▶ _COLLECTED MATERIAL_
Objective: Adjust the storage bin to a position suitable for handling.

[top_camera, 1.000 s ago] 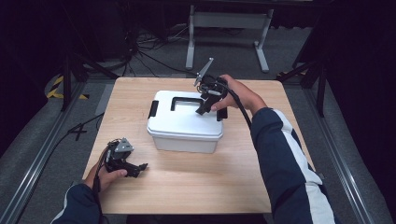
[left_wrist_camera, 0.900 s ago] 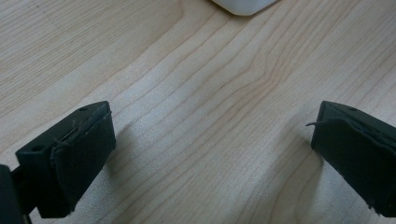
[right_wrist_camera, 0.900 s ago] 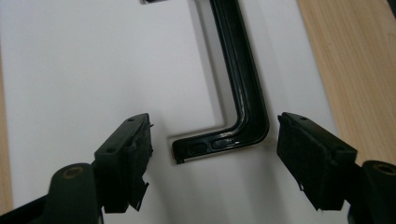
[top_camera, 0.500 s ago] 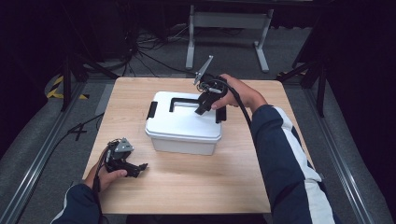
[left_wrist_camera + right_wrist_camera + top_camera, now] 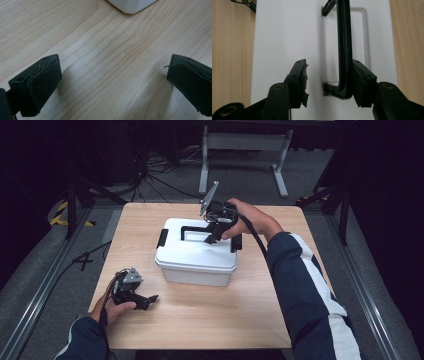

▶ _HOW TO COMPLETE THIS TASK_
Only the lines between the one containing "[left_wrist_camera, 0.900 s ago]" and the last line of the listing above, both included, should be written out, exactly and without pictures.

▶ _RESPONSE AREA_
[left_wrist_camera, 0.900 s ago] 
[right_wrist_camera, 0.900 s ago] 
[top_camera, 0.500 s ago] 
[left_wrist_camera + right_wrist_camera + top_camera, now] 

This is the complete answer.